EFF logo used until July 2018

EFF logo used until July 2018

The Electronic Frontier Foundation was formed in July 1990 by John Gilmore, John Perry Barlow and Mitch Kapor in response to a series of actions by law enforcement agencies that led them to conclude that the authorities were gravely uninformed about emerging forms of online communication,[5] and that there was a need for increased protection for Internet civil liberties.

In April 1990, Barlow had been visited by a U.S. Federal Bureau of Investigation agent in relation to the theft and distribution of the source code for a series of Macintosh ROMs. Barlow described the visit as "complicated by [the agent's] fairly complete unfamiliarity with computer technology. I realized right away that before I could demonstrate my innocence, I would first have to explain to him what guilt might be." Barlow felt that his experience was symptomatic of a "great paroxysm of governmental confusion during which everyone's liberties would become at risk".

Barlow posted an account of this experience to The WELL online community and was contacted by Mitch Kapor, who had had a similar experience. The pair agreed that there was a need to defend civil liberties on the Internet. Kapor agreed to fund any legal fees associated with such a defense and the pair contacted New York lawyers Rabinowitz, Boudin, Standard, Krinsky and Lieberman about defending several computer hackers from a Harper's magazine forum on computers and freedom who had been the target of Secret Service raids.[5] This generated a large amount of publicity which led to offers of financial support from John Gilmore and Steve Wozniak. Barlow and Kapor continued to research conflicts between the government and technology and in June 1990, Barlow posted online the influential article entitled "Crime & Puzzlement" in which Barlow announced his and Kapor's plans to create an organization to "raise and disburse funds for education, lobbying, and litigation in the areas relating to digital speech and the extension of the Constitution into Cyberspace."[6]

This generated further reaction and support for the ideas of Barlow and Kapor.

In late June, Barlow held a series of dinners in San Francisco with major figures in the computer industry to develop a coherent response to these perceived threats. Barlow considered that: "The actions of the FBI and Secret Service were symptoms of a growing social crisis: Future Shock. America was entering the Information Age with neither laws nor metaphors for the appropriate protection and conveyance of information itself."[7] Barlow felt that to confront this a formal organization would be needed; he hired Cathy Cook as press coordinator, and began to set up what would become the Electronic Frontier Foundation.

The Electronic Frontier Foundation was formally founded on July 10, 1990, by Kapor and Barlow, who very soon after elected Gilmore, Wozniak, and Stewart Brand to join them on the Board of Directors.[7] Initial funding was provided by Kapor, Wozniak, and an anonymous benefactor.[8][9]

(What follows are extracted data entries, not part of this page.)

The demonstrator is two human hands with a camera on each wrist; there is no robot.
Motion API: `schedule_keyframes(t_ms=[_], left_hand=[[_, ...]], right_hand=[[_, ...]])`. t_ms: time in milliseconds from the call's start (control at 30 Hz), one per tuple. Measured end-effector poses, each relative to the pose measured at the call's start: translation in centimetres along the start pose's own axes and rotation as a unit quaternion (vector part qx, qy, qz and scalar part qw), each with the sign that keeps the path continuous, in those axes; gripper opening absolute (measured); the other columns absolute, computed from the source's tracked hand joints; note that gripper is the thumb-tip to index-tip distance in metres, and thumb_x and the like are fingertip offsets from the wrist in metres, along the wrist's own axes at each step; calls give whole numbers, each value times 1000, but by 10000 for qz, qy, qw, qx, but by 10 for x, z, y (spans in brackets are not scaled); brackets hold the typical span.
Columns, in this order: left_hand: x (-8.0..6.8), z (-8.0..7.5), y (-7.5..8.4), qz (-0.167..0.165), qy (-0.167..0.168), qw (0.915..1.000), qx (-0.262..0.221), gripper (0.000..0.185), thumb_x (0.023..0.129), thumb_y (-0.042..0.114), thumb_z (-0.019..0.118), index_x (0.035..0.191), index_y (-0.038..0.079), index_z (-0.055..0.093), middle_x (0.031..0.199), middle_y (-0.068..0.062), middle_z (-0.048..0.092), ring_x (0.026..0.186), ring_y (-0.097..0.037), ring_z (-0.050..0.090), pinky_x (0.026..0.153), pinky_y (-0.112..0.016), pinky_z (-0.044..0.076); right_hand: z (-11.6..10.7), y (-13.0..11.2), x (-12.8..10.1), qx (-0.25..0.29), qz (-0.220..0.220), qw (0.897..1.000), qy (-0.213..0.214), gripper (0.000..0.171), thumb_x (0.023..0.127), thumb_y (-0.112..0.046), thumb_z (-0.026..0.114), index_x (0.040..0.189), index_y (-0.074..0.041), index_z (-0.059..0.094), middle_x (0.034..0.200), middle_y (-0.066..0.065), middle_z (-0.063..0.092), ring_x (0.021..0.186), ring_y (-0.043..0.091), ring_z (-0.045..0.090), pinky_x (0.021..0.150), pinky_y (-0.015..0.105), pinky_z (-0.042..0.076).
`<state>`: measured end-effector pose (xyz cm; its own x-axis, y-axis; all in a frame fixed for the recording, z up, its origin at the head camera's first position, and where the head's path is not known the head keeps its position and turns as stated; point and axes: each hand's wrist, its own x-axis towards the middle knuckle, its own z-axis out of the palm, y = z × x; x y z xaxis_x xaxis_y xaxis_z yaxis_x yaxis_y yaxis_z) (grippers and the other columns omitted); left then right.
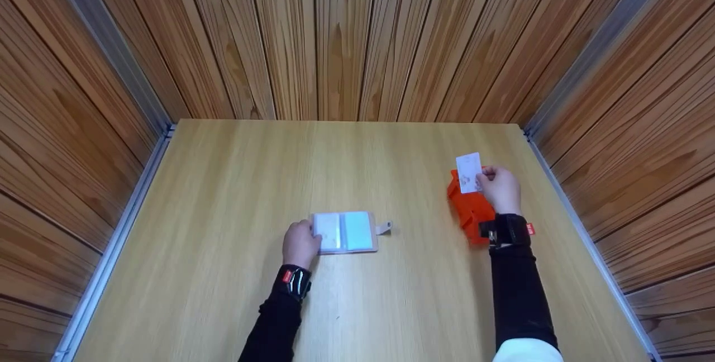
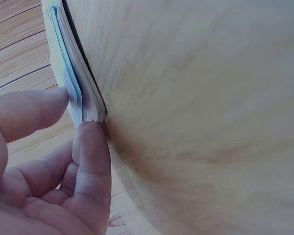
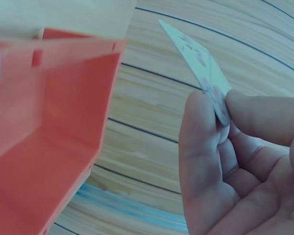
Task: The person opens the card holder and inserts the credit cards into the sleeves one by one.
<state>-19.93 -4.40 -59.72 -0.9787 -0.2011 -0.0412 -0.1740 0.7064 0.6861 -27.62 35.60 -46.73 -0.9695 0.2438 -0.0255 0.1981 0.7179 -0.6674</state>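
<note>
Wood-panelled booth, light wooden table (image 1: pixel 391 295). Open pale-blue card-holder wallet (image 1: pixel 345 232) lies flat mid-table, long axis left-right; left hand (image 1: pixel 300 244) pinches its left edge. Right of the wallet, right hand (image 1: pixel 501 187) pinches a white card (image 1: pixel 468 172), grip narrow, above an orange plastic box (image 1: pixel 468 212).

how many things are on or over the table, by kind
card holder: 1, open, under the left hand
orange box: 1
white card: 1, pinched in the right hand
total: 3
</note>
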Motion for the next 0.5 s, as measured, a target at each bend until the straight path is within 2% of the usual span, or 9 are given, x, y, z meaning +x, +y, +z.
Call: schedule_keyframes(t_ms=[100,233,500], left_hand=[[0,0,0,63,50,10000,-19,25,82,5,75,103,-8,68,88,-15,63,87,-32,61,78,-45,49],[0,0,0,-30,-22,10000,-37,25,83,5,74,104,-8,68,90,-15,63,87,-31,61,79,-44,49],[1,1,-1,-103,-117,9999,-44,28,85,6,74,109,-8,67,94,-15,63,90,-31,61,81,-44,49]], right_hand=[[7,-4,-1,53,-113,9999,-4,30,100,-14,54,118,8,58,109,24,60,95,33,57,80,37,49],[17,-8,-2,64,-255,9997,-13,29,99,-13,55,117,9,59,109,25,61,96,34,58,84,40,50],[37,-14,-6,311,-195,9991,-223,24,99,-11,56,115,6,59,106,21,60,93,30,57,76,30,50]])
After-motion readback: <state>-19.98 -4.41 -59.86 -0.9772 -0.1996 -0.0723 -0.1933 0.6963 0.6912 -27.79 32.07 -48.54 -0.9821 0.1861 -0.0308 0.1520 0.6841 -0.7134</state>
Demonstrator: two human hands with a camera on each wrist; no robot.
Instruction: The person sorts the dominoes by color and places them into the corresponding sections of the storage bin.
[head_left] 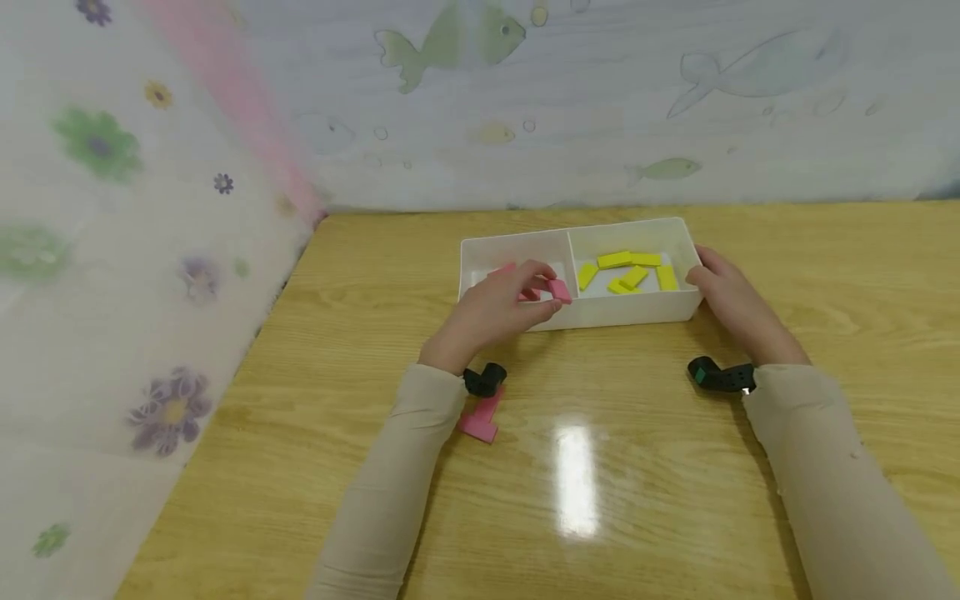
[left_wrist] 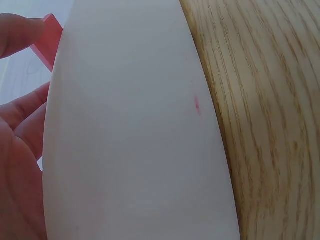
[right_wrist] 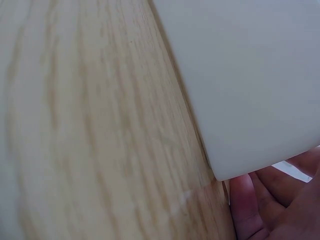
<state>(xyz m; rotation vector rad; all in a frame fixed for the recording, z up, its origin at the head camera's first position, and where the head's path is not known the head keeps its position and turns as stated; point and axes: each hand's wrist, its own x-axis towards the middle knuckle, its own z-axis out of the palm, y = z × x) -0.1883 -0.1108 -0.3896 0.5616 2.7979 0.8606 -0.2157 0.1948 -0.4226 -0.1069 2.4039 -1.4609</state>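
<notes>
We see our left hand [head_left: 498, 307] reaching over the near wall of the white tray [head_left: 600, 313], its fingertips pinching a pink block [head_left: 559, 289] above the tray's left compartment, where a few more pink blocks [head_left: 517, 283] lie partly hidden behind the fingers. In the left wrist view the pink block [left_wrist: 48, 45] shows beyond the tray's wall [left_wrist: 135, 125], with a fingertip against it. Our right hand [head_left: 731, 300] rests against the tray's right end, its fingers curled round the corner; the right wrist view shows fingers [right_wrist: 280, 200] just beside the white wall [right_wrist: 250, 75]. The right compartment holds several yellow blocks [head_left: 630, 271]. On the wooden tabletop [head_left: 637, 467], near our left wrist, two more pink pieces [head_left: 482, 419] lie touching each other, well apart from the tray.
</notes>
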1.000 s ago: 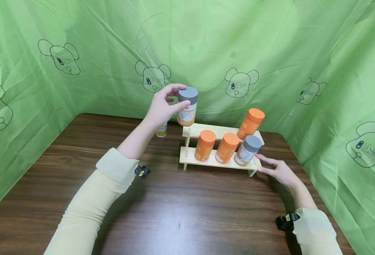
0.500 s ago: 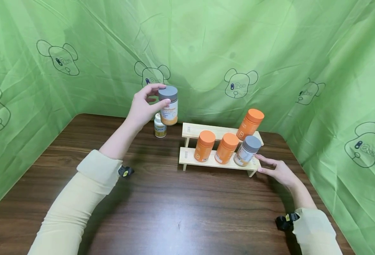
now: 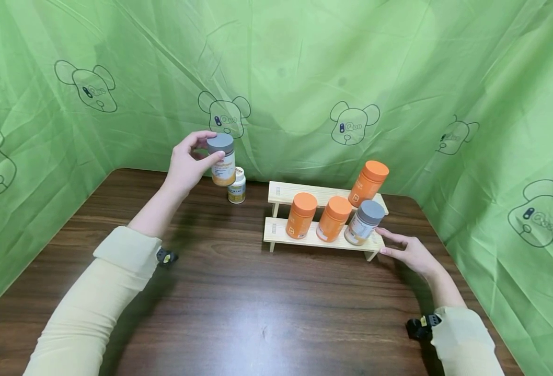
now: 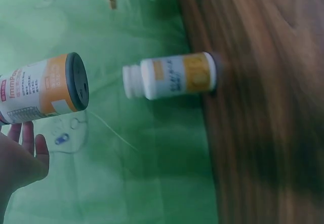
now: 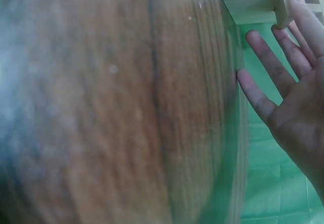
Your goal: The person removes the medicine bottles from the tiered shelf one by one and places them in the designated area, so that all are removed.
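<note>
My left hand (image 3: 185,161) grips a grey-lidded supplement jar (image 3: 222,168) near its top, thumb in front and fingers behind. In the left wrist view the jar (image 4: 38,89) hangs in the air, apart from a small white bottle (image 4: 174,77) with a yellow-and-white label. My right hand (image 3: 412,255) touches the right end of a two-step wooden rack (image 3: 276,231), its fingers mostly straight and spread in the right wrist view. On the lower step stand two orange jars (image 3: 301,216) and another grey-lidded jar (image 3: 365,223). One orange jar (image 3: 368,184) stands on the upper step's right end.
A dark wooden table (image 3: 257,303) carries the rack and the white bottle, which stands near the back edge, left of the rack. Green cloth (image 3: 286,68) with bear-head drawings hangs behind and at both sides. A small black camera sits at each cuff.
My left hand has carried the grey-lidded jar leftward from above the upper step's left end, past the white bottle. The right hand has stayed at the rack.
</note>
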The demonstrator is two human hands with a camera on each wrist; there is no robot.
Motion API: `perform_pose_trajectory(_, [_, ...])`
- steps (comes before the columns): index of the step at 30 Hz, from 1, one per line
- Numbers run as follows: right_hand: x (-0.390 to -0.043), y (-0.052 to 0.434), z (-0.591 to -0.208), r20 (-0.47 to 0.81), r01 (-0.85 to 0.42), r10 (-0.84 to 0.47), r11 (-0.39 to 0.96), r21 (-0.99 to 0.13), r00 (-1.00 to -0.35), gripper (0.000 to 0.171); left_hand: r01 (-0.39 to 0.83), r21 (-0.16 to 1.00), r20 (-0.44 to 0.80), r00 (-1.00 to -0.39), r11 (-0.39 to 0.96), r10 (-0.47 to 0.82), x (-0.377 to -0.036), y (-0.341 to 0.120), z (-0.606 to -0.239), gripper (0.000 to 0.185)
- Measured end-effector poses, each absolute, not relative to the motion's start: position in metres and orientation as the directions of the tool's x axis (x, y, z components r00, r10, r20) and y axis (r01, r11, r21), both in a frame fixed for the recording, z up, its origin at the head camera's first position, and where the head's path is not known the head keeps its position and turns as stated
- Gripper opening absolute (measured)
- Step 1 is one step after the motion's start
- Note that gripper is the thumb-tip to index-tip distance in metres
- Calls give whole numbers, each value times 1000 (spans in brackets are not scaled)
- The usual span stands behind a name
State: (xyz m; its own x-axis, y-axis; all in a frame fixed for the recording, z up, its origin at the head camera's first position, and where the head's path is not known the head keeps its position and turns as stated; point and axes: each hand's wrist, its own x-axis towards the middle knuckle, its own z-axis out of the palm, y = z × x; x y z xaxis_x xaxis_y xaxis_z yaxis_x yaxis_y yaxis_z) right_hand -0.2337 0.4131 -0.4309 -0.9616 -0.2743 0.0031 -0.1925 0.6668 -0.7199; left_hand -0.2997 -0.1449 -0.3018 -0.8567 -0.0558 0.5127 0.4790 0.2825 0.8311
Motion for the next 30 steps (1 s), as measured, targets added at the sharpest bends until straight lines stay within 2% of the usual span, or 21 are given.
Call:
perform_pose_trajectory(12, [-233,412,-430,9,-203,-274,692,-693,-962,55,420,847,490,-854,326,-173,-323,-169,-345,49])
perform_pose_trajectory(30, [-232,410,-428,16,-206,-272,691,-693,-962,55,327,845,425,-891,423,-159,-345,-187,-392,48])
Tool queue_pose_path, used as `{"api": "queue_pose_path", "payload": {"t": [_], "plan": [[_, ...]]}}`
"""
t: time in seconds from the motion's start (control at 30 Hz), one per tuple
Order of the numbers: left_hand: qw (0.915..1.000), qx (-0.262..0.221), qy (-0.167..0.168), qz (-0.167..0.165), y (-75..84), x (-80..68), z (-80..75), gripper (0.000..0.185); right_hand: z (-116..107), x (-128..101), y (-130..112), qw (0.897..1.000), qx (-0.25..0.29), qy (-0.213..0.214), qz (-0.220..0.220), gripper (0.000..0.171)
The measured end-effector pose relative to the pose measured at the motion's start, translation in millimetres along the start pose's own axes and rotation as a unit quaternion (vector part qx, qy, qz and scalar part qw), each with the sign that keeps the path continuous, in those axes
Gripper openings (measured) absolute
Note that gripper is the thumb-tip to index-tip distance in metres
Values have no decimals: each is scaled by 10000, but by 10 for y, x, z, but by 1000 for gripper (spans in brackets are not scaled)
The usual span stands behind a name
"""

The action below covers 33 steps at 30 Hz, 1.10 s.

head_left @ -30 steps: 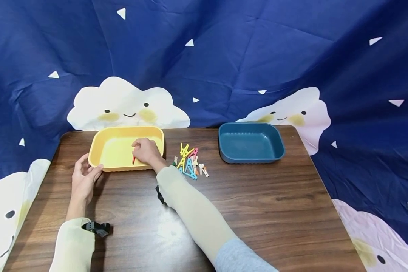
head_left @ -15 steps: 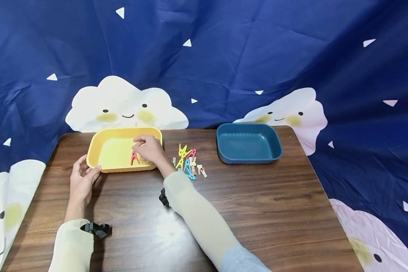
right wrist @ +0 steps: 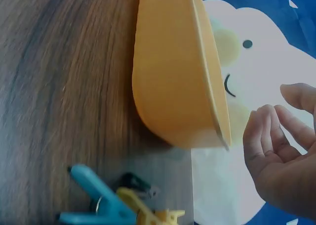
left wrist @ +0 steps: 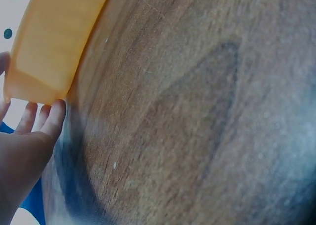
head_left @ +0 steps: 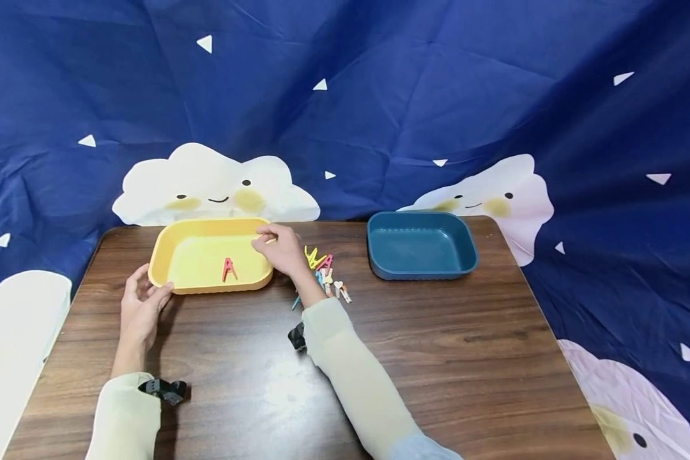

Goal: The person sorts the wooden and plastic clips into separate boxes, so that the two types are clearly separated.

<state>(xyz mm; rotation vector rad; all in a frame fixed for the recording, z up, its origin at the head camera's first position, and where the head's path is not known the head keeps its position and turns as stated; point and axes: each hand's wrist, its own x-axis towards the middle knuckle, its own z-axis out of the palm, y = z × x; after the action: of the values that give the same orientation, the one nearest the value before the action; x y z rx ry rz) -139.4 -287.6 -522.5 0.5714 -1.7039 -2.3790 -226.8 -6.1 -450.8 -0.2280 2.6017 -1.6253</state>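
Note:
A yellow tray stands at the table's back left with one red clothespin lying in it. My right hand hovers over the tray's right rim, fingers loosely curled and holding nothing; the right wrist view shows the same empty right hand beside the yellow tray. My left hand rests with straight fingers against the tray's front left corner, and the left wrist view shows its fingers at the yellow tray. A pile of coloured clothespins lies just right of my right wrist.
A dark blue tray stands to the right of the pile. The brown wooden table ends at a blue cloud-print cloth behind and on both sides. A blue clip and a yellow clip lie near the tray's corner.
My right hand let go of the red clothespin in the yellow tray and drew back to the right, over the tray's rim. The left hand stayed at the corner.

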Motion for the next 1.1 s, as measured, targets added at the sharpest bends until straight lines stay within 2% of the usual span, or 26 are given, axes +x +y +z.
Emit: {"api": "queue_pose_path", "payload": {"t": [0.23,0.43,0.63,0.8,1.1], "plan": [[9999,110,-6,-8,25,20,37,66,-214,-84,155,9995,165,113,234,31],[9998,199,4,-31,40,33,60,66,-380,-130,269,9992,20,198,346,29],[9996,263,93,-80,70,24,46,65,-453,-173,352,9989,-16,246,389,30],[9994,316,75,-96,74,25,52,65,-498,-217,455,9977,124,415,529,29],[9991,337,166,-219,66,24,42,70,-545,-298,644,9962,355,431,663,31]]}}
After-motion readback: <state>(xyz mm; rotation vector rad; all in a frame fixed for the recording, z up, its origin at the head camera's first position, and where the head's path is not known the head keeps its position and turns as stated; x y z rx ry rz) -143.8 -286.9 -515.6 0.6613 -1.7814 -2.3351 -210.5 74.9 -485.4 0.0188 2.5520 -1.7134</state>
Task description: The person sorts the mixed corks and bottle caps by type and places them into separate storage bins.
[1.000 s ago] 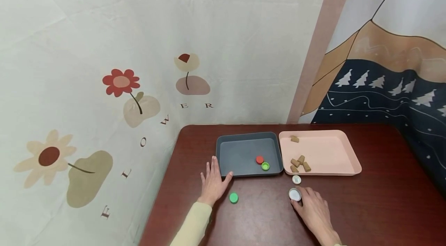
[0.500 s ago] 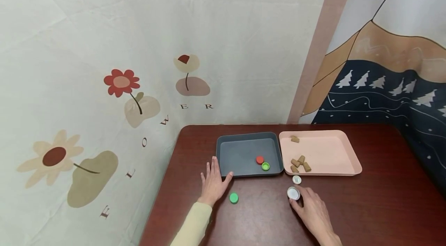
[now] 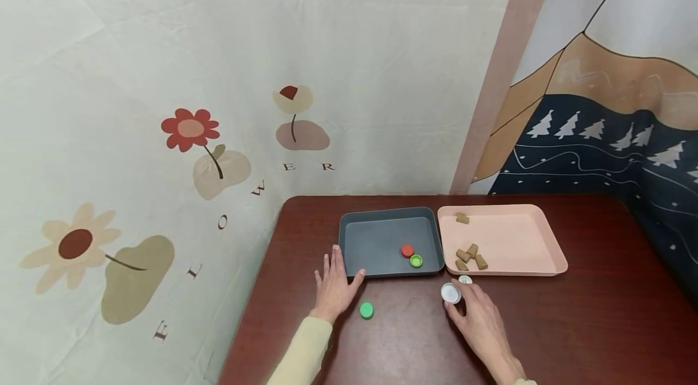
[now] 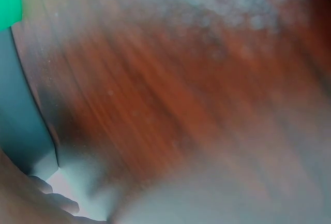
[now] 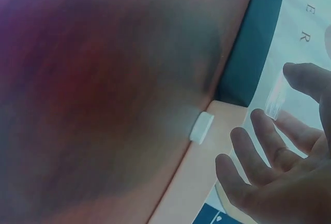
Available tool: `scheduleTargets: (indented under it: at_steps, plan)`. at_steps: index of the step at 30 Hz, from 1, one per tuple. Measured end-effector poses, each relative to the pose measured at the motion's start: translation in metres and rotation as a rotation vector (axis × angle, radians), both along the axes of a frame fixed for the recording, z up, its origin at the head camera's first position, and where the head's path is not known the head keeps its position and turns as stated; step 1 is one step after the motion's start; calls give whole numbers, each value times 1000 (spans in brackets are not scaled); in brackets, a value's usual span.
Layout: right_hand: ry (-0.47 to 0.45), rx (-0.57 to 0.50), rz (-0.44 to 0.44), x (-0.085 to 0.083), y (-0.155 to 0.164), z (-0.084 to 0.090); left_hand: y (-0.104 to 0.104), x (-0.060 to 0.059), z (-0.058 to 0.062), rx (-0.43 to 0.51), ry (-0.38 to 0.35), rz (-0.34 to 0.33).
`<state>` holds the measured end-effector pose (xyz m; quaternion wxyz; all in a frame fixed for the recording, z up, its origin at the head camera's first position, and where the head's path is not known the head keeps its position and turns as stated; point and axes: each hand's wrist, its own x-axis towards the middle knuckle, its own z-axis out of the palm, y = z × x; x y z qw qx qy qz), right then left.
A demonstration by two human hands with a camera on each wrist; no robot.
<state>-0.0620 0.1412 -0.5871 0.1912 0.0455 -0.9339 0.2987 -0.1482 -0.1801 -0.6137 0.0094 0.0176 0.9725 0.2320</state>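
Observation:
My right hand (image 3: 480, 318) pinches a round white cap (image 3: 450, 293) between thumb and fingers, over the table in front of the trays. In the right wrist view its ribbed edge (image 5: 275, 101) shows between thumb and fingertip, and the other fingers stay loosely bent. A smaller white cap (image 3: 465, 279) lies just beyond that hand, by the pink tray (image 3: 518, 239). My left hand (image 3: 334, 291), fingers spread, rests at the front left corner of the dark grey tray (image 3: 376, 239). To its right a green cap (image 3: 366, 310) lies on the table.
Inside the grey tray are a red cap (image 3: 407, 250) and a light green cap (image 3: 417, 261). Several brown cork-like pieces (image 3: 481, 262) lie at the pink tray's left side. The trays stand side by side on a dark red-brown table (image 3: 589, 312), with a printed cloth behind.
My right hand has shifted left and slightly away from me with the pinched white cap, now partly covering the smaller white cap. The left hand has stayed in place.

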Motion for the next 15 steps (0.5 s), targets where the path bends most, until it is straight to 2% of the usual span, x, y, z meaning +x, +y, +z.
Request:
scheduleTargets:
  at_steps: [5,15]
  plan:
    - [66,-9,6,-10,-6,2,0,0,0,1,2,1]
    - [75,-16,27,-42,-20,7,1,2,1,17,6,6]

In 1990, Mike Godwin joined the organization as its first staff counsel. Then in 1991, Esther Dyson and Jerry Berman joined the EFF board of directors. By 1992, Cliff Figallo became the director of the original office, and in December 1992, Jerry Berman became the acting executive director of the organization as a whole, based in a new second office.

Around late 2019, EFF became a verified Brave publisher.[131] On July 10, 2020, the organization celebrated its 30th anniversary.[132] Following shortly after, on July 13, 2020, EFF launched a searchable database of police agencies and the technology they use to spy on communities.[133]

Early cases

The creation of the organization was motivated by the massive search and seizure on Steve Jackson Games executed by the United States Secret Service early in 1990. Similar but officially unconnected law-enforcement raids were being conducted across the United States at about that time as part of a state–federal task force called Operation Sundevil. GURPS Cyberpunk, one of the game company's projects, was mistakenly labeled as a handbook for computer crime,[10] and the Secret Service raided the offices of Steve Jackson Games. The search warrant for the raid was deemed hastily issued, and the games company soon after claimed unauthorized access as well as tampering of their emails. While phone calls were protected by legislation, digital emails were an early concept and had not been considered to fall under the right to personal privacy. The Steve Jackson Games case was EFF's first high-profile case, was the major rallying point around which EFF began promoting computer- and Internet-related civil liberties.[11]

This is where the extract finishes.